Jean Bethke Elshtain, a Vanderbilt University political scientist, rightly says voters and candidates are “cocostructors of issues.” Candidates gauge voters’ concerns and win when enough voters share their constructions. “To claim, then, that candidates are trafficking in nonissues because they immerse themselves in weighty symbolism is to presume that which does not exist: a clear-cut division between the symbolic and the real, between issues and emotional appeals.” This is so because elections concern “not just interests but identities, not just what we are to do but who we are and what we have become.”
This year Bush failed to enlist voters as coconstructors of issues about Clinton’s activities during his college days. This suggests that Americans have become focused on the mundane: Which candidate is most apt to do a modicum of good? Fine. Elections are not canonizations. Bush also seemed to be mechanically going through old motions when he warned that a Clinton administration would be “Carter II.” He was trying to do to Democrats what they did for decades to Republicans regarding Hoover. In 1944, 12 years after Hoover was defeated, FDR was still running against him, recalling “the mess that was dumped in our laps in 1933.” And the theme was alive 20 years after that. In 1964, when I tried to convince a crusty steelworker in Donora, Pa., to vote for Goldwater, he snapped, “I don’t like Hoover.” Not “I didn’t” but “I don’t.”
It has taken the Democrats just 12 years to get free from the taint of the Carter years. The unpleasantness in 1992 was quite contemporary. Cynical politicians, and those journalists whose idea of sophistication is the languid acceptance of cynicism as normal, say polities has always been like this. That libels the past in order to legitimize the present. Of course there always have been episodes of unpleasant campaigning. But our politics is unquestionably coarser than it was not long ago. As recently as 1988 Bob Dole seemed stunningly harsh when he said Bush should “stop lying about my record.” Four years later it seems almost decorous to call an opponent a liar. Consider these salvos of ads fired by Rep. Newt Gingrich and his challenger, Tony Center: “Meet Tony Center, a trial lawyer … Center actually sued to strip a four-year-old and a one-year-old of their child support to pay his own legal fee.” “It was Newt who delivered divorce papers to his wife the day after her cancer operation.”

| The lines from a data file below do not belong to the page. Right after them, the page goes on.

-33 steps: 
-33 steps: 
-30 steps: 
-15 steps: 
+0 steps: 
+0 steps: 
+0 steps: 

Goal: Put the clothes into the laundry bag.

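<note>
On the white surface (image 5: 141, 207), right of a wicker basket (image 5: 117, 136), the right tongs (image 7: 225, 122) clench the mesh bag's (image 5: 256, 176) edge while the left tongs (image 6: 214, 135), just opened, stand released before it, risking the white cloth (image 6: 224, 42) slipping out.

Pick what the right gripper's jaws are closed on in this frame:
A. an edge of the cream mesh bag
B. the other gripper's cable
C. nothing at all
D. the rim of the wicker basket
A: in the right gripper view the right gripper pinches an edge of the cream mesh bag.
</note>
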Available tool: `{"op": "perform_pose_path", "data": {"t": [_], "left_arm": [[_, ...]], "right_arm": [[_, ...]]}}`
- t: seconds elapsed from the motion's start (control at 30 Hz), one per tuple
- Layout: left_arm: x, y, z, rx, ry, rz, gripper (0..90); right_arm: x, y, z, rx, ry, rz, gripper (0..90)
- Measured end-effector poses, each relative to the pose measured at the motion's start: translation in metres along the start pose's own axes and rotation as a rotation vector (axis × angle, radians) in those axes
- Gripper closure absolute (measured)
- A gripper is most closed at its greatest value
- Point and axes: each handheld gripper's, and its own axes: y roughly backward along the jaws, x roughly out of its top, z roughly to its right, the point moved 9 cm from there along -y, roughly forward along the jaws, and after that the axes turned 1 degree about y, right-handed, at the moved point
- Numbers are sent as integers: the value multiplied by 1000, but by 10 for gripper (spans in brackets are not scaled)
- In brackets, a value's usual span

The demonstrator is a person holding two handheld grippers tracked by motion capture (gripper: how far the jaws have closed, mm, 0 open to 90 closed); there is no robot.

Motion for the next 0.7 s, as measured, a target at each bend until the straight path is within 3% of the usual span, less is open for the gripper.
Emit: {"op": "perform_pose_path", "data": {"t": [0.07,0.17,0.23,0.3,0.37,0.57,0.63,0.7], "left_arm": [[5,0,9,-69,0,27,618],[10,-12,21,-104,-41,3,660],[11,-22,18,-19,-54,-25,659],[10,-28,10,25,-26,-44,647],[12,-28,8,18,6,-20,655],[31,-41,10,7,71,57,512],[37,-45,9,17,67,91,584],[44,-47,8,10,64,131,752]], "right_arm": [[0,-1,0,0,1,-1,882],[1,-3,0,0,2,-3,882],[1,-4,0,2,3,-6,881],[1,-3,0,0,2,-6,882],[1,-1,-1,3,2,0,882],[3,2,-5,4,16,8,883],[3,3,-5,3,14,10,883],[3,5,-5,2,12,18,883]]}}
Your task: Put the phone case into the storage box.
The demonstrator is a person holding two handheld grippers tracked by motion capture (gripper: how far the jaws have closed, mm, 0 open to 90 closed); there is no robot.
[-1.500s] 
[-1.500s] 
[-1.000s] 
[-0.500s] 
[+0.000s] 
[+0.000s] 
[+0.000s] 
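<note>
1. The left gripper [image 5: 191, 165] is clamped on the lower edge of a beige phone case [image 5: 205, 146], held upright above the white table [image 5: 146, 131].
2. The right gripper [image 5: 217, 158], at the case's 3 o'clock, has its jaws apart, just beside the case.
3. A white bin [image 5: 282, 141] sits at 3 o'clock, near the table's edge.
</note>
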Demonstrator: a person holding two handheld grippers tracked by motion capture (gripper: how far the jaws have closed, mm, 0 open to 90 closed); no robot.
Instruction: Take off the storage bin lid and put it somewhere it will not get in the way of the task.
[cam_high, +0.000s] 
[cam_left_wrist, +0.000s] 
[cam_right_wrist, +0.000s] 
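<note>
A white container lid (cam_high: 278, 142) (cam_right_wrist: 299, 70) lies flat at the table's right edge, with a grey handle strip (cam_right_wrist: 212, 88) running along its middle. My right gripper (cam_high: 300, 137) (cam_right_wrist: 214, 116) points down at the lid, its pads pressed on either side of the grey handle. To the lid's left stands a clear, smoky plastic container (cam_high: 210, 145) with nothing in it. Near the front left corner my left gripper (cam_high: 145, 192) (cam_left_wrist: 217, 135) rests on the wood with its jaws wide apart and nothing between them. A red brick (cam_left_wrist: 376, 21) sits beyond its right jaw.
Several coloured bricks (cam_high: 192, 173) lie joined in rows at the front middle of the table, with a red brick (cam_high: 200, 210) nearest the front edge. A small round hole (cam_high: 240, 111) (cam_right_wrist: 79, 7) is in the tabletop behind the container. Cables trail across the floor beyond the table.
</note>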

The good news about all the bad behavior by politicians is that the country is well immunized against heady expectations and hence against deep disappointments. Virginia Woolf wrote that “in or about December, 1910, human nature changed.” What had seemed so portentous to her was some exhibit or other of avant-garde art. If, next Tuesday, for only the fourth time in this century, an elected incumbent is chucked out of the White House, there is sure to be a surfeit of overheated overinterpretation. Don’t believe it. Human nature won’t have changed. The head of one branch of one of our governments will be about to change. That’s all. That’s enough.